The reply should be a single number: the count of lines below that contain the word "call".

=-=-=-=-=

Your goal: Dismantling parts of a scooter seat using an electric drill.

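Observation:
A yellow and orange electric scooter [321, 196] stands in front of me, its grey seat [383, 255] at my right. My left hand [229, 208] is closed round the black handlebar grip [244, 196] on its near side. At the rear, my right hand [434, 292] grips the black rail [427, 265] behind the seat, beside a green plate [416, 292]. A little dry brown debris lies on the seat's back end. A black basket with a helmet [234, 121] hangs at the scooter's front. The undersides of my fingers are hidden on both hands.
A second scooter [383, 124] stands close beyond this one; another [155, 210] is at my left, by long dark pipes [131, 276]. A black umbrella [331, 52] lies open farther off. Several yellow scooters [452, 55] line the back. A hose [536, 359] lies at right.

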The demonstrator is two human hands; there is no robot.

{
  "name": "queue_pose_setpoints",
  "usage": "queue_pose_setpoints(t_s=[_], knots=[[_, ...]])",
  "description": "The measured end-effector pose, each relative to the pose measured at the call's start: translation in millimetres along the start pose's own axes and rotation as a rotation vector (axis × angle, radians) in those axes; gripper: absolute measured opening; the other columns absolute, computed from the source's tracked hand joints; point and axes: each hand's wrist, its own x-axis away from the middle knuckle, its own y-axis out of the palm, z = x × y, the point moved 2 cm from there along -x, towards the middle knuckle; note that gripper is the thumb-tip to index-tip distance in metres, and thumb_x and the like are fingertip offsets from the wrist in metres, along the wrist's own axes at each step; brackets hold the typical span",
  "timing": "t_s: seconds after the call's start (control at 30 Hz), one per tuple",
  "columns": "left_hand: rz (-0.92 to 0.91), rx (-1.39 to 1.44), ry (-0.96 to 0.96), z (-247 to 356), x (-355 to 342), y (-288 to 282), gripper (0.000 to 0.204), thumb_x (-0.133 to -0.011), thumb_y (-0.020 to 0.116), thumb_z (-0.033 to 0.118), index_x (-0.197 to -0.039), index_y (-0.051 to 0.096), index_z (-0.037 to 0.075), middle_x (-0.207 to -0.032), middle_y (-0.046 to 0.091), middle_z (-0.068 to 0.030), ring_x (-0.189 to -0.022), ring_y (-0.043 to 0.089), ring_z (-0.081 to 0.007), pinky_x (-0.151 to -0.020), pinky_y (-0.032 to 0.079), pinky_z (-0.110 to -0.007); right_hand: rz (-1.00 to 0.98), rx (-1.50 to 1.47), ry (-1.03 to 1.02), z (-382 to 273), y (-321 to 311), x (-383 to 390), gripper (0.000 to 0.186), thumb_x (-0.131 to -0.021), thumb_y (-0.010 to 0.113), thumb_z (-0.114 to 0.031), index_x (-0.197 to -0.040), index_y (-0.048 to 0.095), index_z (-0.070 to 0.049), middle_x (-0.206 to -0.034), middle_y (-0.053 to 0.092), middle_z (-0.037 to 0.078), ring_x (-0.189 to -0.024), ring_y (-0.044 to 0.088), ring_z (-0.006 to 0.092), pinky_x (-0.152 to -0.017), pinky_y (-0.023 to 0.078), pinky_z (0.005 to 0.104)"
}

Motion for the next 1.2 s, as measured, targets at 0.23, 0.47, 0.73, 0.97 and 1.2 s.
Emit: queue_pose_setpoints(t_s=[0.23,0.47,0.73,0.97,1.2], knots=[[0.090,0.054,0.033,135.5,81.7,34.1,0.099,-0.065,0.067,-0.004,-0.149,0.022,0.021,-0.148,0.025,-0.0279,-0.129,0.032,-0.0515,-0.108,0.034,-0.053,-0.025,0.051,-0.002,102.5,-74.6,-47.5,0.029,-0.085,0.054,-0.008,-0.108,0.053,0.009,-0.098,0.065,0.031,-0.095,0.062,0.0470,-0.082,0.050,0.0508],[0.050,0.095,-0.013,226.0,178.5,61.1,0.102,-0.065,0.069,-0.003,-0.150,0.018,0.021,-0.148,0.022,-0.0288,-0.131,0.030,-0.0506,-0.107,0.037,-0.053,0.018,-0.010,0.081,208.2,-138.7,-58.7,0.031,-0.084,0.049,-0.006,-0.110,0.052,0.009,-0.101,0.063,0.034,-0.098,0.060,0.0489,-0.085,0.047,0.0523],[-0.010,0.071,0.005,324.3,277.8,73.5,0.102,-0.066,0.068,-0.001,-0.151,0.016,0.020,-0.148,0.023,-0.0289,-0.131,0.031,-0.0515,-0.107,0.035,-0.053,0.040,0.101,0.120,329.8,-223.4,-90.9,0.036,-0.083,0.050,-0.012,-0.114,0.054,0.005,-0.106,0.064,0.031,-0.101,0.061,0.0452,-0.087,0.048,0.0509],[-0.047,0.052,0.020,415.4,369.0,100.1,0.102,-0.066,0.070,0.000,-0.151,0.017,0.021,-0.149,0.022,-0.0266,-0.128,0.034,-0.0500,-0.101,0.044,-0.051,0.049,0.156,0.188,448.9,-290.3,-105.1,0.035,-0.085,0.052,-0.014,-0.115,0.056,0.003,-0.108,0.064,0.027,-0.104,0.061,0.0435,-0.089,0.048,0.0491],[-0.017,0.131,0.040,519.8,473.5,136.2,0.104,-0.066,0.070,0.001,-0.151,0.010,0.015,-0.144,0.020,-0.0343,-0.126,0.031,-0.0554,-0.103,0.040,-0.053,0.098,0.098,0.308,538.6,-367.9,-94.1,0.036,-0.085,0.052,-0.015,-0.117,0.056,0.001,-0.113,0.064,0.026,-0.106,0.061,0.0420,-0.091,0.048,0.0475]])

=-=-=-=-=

### Expected answer
2